Die seinerzeitige neue Erkenntnis ist insbesondere auch für die theoretische Beschreibung der Speicherbauelemente von zentraler Bedeutung. Bisher wurden ReRAM-Zellen mithilfe der Theorie der sogenannten »Memristoren« – zusammengesetzt aus »Memory«, Speicher, und »Resistor«, Widerstand – beschrieben. Das aus den 1970er Jahren stammende, theoretische Konzept wurde 2008 vom IT-Unternehmen Hewlett-Packard erstmals auf ReRAM-Zellen angewandt.

Memristor-Theorie auf passive Bauelemente beschränkt

Es zielt auf die dauerhafte Speicherung von Information durch die Veränderung des elektrischen Widerstands ab. Aus der Memristor-Theorie ergibt sich allerdings eine wichtige Einschränkung. Sie ist auf passive Bauelemente beschränkt.

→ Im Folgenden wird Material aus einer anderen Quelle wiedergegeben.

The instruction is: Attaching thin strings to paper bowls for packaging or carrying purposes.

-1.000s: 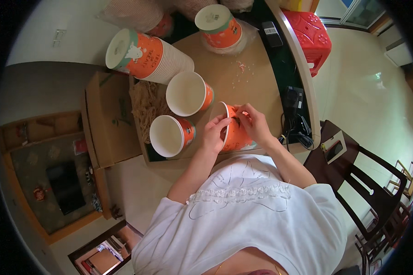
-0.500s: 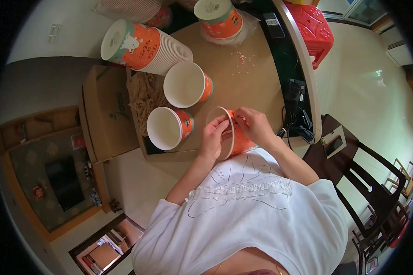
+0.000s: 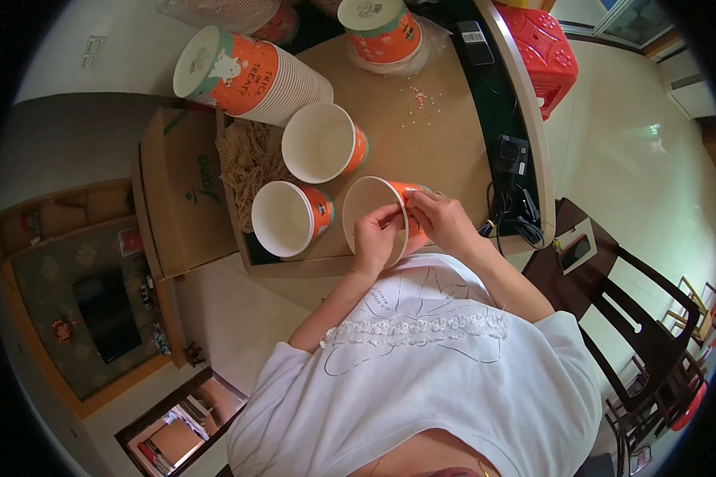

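Turned since half a second ago, the held cup [image 3: 364,200] now shows a wider mouth, opening up and toward the left, with both hands close at its rim. Biggest around it is the table [image 3: 543,159], brown-topped with a pale curved edge. Beside its left end stands a cardboard box [image 3: 187,199]. Along the table's far left side leans a tall nested cup stack [image 3: 250,79], orange with a green band, and just below it lies a heap of tan stringy material [image 3: 247,155]. Two loose cups, an upper one [image 3: 318,143] and a lower one [image 3: 282,219], gape toward the viewer, to the left of the held one.

That held cup sits at the near table edge, by the white shirt (whether its base touches the table is hidden). Its wall lies between the fingertips: the left hand [image 3: 376,242] reaches into the mouth and grasps the rim from within, while the right hand [image 3: 444,225] pinches the orange outside opposite. Anything smaller between the fingertips cannot be told. Tiny pink and white bits [image 3: 419,99] lie scattered farther up the tabletop.
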A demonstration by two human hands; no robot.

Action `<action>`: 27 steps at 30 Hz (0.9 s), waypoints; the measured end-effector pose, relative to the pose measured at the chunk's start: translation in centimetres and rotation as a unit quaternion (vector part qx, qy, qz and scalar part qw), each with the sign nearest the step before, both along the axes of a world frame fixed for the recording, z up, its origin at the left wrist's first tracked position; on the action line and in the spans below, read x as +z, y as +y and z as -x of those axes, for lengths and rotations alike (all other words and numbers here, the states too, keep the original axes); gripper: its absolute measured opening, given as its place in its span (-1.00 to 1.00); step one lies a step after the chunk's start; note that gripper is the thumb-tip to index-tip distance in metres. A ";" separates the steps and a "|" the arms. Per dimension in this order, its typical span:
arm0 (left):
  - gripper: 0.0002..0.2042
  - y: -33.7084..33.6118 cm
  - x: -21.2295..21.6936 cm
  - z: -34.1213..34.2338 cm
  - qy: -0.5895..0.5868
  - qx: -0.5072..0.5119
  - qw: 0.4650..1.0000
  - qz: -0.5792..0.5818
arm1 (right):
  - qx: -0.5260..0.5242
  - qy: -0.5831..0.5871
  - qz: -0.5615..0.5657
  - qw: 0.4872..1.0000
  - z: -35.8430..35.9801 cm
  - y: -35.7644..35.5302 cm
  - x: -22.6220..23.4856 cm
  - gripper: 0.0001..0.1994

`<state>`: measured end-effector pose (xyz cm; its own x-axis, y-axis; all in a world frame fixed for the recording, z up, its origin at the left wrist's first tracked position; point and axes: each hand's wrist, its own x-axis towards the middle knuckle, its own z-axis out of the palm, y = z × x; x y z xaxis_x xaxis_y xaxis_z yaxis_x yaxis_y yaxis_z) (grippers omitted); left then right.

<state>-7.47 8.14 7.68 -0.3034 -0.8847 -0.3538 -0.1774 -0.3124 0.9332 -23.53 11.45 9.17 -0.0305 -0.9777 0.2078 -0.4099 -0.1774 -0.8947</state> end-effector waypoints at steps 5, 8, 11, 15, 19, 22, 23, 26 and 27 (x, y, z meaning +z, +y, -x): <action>-0.83 -0.3 -0.1 -0.3 -0.031 -0.009 0.999 0.016 | 0.022 0.001 -0.013 1.000 0.0 -0.1 -0.3 -0.86; -0.84 -0.3 0.9 0.0 -0.033 -0.014 0.999 0.010 | 0.022 -0.010 -0.013 1.000 -0.1 -0.1 -0.3 -0.88; -0.84 -0.2 0.9 -0.1 -0.026 -0.007 0.999 0.018 | 0.029 -0.016 -0.018 0.999 -0.3 -0.2 -0.4 -0.89; -0.84 -0.2 -0.1 -0.3 -0.038 -0.003 0.998 0.046 | 0.031 0.003 -0.019 0.999 -0.2 -0.2 -0.7 -0.90; -0.85 -0.3 0.4 -0.1 -0.129 -0.041 0.984 0.115 | 0.030 0.012 -0.052 0.998 -0.6 0.1 -1.9 -0.81; -0.89 -0.3 1.1 0.5 -0.229 -0.096 0.953 0.173 | 0.017 0.011 -0.091 0.996 -0.7 0.4 -2.1 -0.83; -0.92 -0.3 0.9 0.7 -0.225 -0.104 0.952 0.181 | 0.018 0.013 -0.091 0.996 -0.7 0.5 -2.4 -0.83; -0.97 -0.5 -0.3 0.9 -0.200 -0.106 0.957 0.183 | 0.017 0.041 -0.098 0.994 -0.4 0.8 -3.8 -0.83; -0.98 -0.5 -1.1 0.7 -0.182 -0.098 0.962 0.177 | 0.004 0.010 -0.097 0.995 -0.4 0.8 -4.1 -0.81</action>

»Die nachgewiesene, interne Batterie-Spannung der ReRAM-Elemente verletzt eindeutig das mathematische Gedankengebäude der Memristor-Theorie«, sagte im Frühjahr Dr. Eike Linn, Spezialist für Schaltungskonzepte in der Autorengruppe. »Die Theorie muss zur Beschreibung der ReRAM-Elemente aufgegeben werden – oder man muss sie zu einer ganz neuen Theorie erweitern.« Damit werde auch die Entwicklung jedes mikro- und nanoelektronischen Chips auf völlig neue Grundlagen gestellt.

In dem kürzlich neu aufgelegten Projekt G-ReRAM streben die Wissenschaftler gemeinsam mit Partnern vom griechischen National Centre of Scientific Research Demokritos und der Universität Patras nun eine Lösung an. Der Einbau einer Zwischenschicht aus Graphen soll die unerwünschten Einflüsse unterbinden.

Graphen – das »Wundermaterial« für ReRAM?

Das oftmals als »Wundermaterial« gepriesene Graphen – eine nur eine Atomlage dicke Schicht Kohlenstoff mit bienenwabenförmiger Struktur – soll als eine Art Schutzschicht verhindern, dass sich die Elektroden chemisch auflösen und gleichzeitig die Zellspannung reduzieren, wenn nicht sogar komplett unterdrücken. Dabei ist es ausreichend dünn, um unter angelegtem Strom die Bewegung geladener Teilchen, Ionen, durch die Graphenschicht hindurch zuzulassen. Diese bewirkt letztlich die Veränderung des elektrischen Widerstands und ist damit wesentlich für das Funktionieren der resistiven Speicherzelle.

Darüber hinaus wollen die Forscher das elektrisch gut leitfähige Graphen auch als Elektrodenmaterial einsetzen. Tests sollen zeigen, ob sich auf diese Weise Edelmetalle wie Platin oder Iridium ersetzen lassen, um die elektrischen Eigenschaften weiter zu optimieren und den Herstellungsaufwand sowie die Kosten zu reduzieren.